“Impiccate i blogger atei”

 Il Bangladesh non è un buon posto per la libertà di espressione.

 

“Dio e’ grande! Impiccate i blogger atei”: con questo slogan, scandito a gran voce ritmicamente, centinaia di migliaia di manifestanti islamici, confluiti da ogni parte del Bangladesh sulla capitale Dacca con una ‘lunga marcia’ notturna, hanno chiesto alle autorita’ la condanna a morte di alcuni attivisti internet che da alcuni anni hanno ingaggiato un braccio di ferro con i fondamentalisti, che negli ultimi due mesi ha preso una svolta violenta.

 

I BLOGGER ATEI 

Duecentomila secondo la polizia, oltre mezzo milione per gli organizzatori, ma comunque e’ stata una marea umana in tuniche bianche a invadere oggi il quartiere commerciale Motijheel della capitale bengalese.

A mobilitare le masse è stato il potente gruppo islamico Hefejat-e-Islam, molto attivo sul web e che ha raccolto il ruolo di guida dei movimenti fondamentalisti. ‘Sono qui per battermi per l’Islam.
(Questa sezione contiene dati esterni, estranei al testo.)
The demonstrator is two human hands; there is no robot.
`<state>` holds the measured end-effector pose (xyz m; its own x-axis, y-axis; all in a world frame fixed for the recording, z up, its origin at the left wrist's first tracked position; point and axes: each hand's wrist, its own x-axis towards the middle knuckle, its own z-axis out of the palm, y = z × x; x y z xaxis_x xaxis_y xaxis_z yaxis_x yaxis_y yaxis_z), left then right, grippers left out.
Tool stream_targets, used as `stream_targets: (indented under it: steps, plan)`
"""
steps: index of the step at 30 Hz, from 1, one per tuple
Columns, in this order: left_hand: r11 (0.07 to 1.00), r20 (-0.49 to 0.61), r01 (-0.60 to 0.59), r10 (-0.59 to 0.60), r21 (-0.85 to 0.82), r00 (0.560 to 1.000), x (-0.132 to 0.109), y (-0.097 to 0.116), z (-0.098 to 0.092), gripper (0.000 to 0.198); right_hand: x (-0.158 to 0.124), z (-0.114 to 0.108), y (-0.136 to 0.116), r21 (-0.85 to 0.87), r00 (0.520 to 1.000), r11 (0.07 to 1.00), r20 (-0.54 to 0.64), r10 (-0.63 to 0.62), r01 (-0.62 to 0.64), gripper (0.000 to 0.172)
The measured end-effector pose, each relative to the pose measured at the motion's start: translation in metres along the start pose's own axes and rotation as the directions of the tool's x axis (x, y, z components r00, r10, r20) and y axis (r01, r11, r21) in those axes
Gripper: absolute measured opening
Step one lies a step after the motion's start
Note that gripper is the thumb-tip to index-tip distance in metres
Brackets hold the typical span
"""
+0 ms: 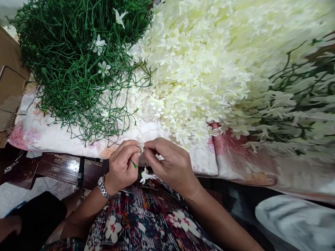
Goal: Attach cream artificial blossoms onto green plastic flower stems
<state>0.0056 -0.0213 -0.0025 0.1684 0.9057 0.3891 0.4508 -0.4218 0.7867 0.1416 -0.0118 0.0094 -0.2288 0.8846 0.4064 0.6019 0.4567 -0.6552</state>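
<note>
My left hand [123, 169], with a metal watch on its wrist, is closed in a pinch around a thin green artificial stem; one green tip [134, 165] pokes out beside the thumb. Opposite it, my right hand [172, 165] pinches a small white artificial flower [141, 146] where both sets of fingertips meet. Just below the hands, over my lap, hangs another white flower [146, 175]; whether it belongs to the held stem I cannot tell. Both hands are at the front edge of a cloth-covered table [96, 150].
A heap of green plastic stems [65, 66] with a few white flowers covers the table's left. Loose white blossoms [193, 69] pile in the middle and right. Assembled flower sprays [295, 108] lie at far right. A cardboard box [10, 83] stands left; another person's knee [293, 216] shows lower right.
</note>
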Motion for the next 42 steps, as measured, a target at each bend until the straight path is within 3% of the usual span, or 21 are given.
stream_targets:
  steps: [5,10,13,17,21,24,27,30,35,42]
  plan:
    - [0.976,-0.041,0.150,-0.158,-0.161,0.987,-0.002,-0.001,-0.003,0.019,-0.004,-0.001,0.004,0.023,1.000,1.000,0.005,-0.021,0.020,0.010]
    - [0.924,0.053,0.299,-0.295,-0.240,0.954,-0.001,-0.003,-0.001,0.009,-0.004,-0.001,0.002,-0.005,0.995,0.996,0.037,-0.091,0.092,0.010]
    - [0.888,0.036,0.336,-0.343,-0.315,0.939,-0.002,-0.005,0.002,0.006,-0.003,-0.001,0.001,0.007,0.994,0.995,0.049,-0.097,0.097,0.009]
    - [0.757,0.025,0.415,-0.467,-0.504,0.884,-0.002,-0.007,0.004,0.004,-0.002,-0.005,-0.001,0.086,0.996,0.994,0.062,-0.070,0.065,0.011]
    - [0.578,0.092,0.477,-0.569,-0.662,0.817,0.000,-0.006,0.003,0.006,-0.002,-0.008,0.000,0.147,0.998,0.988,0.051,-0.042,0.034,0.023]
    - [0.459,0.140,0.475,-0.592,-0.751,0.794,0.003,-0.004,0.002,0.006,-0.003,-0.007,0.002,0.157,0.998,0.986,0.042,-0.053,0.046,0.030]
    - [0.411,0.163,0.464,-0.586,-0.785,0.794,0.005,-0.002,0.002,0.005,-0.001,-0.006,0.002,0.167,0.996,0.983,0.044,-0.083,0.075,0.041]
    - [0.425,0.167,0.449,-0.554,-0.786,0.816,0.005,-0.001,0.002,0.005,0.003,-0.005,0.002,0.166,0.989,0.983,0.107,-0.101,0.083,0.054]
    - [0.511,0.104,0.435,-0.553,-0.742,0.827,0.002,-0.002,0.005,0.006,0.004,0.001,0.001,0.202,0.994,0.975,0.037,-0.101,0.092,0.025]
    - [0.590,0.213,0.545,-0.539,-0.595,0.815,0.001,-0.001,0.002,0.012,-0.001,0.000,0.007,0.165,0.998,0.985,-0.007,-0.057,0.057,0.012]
Non autorizzeremo alcun blogger o utente internet alla blasfemia contro la nostra religione o il nostro amato profeta Maometto”, ha dichiarato uno dei promotori della marcia, Shahidul Islam, imam di una moschea di periferia che ha percorso oltre 20 chilometri a piedi per partecipare.

 

LA MANIFESTAZIONE 

La manifestazione arriva due giorni dopo la protesta di otto blogger, che da giovedì hanno sospeso le loro pubblicazioni, con un ‘blackout’ annunciato da banner sulle rispettive homepage, per protesta contro l’arresto di quattro di loro, accusando in primis il governo del Paese di piegarsi alla pressione degli integralisti. Mercoledì il ministro dell’interno, Muhiddin Khan, ha annunciato di aver identificato 11 blogger sospettati di ‘urtare i sentimenti’ della maggioranza musulmana del Bangladesh.

Dodici blog sono stati oscurati ed è stata istituita una commissione per indagare sui contenuti diffusi online.

 

IL SANGUE 

Ma la svolta sanguinosa della vicenda era iniziata a febbraio, in concomitanza con la condanna all’ergastolo di un dirigente del partito Jamaat-e-Islami per crimini di guerra commessi durante la guerra d’indipendenza contro il Pakistan nel 1971.

Le opposizioni laiche e gli attivisti sul web organizzarono grandi manifestazioni per chiedere la messa fuorilegge di quel partito e la pena di morte per molti dirigenti.

Un blogger fu trovato decapitato a colpi di machete.

Da allora la battaglia si e’ fatta incandescente.